3D reconstructed MRI at 9 months of age, following the insertion of a left-sided Blalock-Taussig shunt (†) at 34 days of age. The right (R) and left (L) pulmonary arteries are now clearly visible. Prior to intervention, the patient had received a total of 120 min of general anaesthetic time and a radiation dose of 191 mGy m2. Ao aorta
The mean cumulative anaesthetic time for all forms of imaging was 111 min (median 108 min, range 33–185 min). One child who underwent CT only after echocardiographic evaluation did not have general anaesthetic. The mean radiation dose for the 13 patients undergoing diagnostic cardiac catheterisation was 119 mGy cm2 (median 122 mGy cm2, range 47–231 mGy cm2). In the four patients who underwent CT, the mean radiation dose was 92 mGy cm2 (median 90 mGy cm2, range 66–123 mGy cm2). The mean total radiation dose for the three patients undergoing both catheterisation and CT was 297 mGy cm2 (median 238 mGy cm2, range 191–461 mGy cm2). A total five patients (two with echo only and three echo and MRI only) had no radiation exposure prior to therapeutic intervention.

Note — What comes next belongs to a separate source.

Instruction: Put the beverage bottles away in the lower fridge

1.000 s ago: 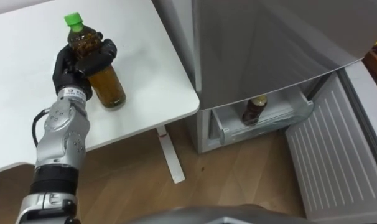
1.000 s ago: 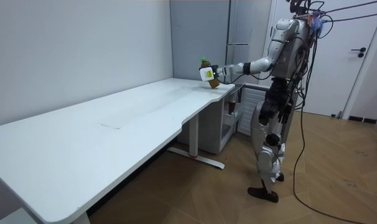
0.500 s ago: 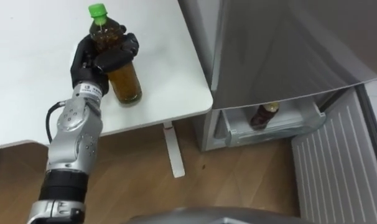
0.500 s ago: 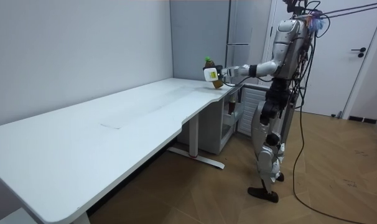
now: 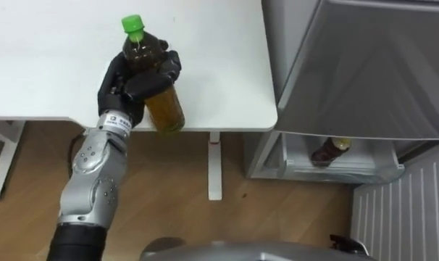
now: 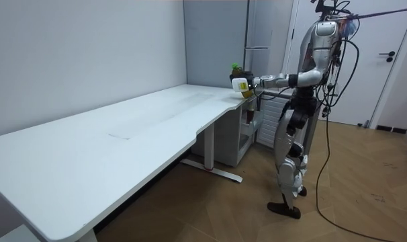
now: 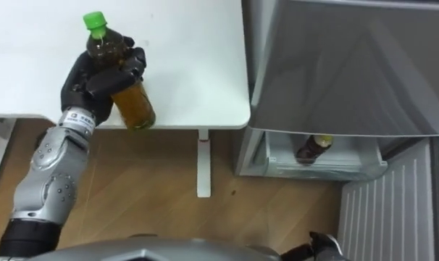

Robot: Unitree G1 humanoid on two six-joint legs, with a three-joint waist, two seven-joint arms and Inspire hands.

The average age of patients undergoing primary cardiac catheterisation was 3 days (median 2 days, range 1–6 days, n = 3). For patients undergoing primary CT or MRI, the mean age of any subsequent catheterisation (n = 10) was 35 days (median 21 days, range 8–86 days; p = 0.09). Having an MRI or CT prior to catheterisation did not significantly reduce the radiation dose or anaesthetic time of the cardiac catheterisation in our series.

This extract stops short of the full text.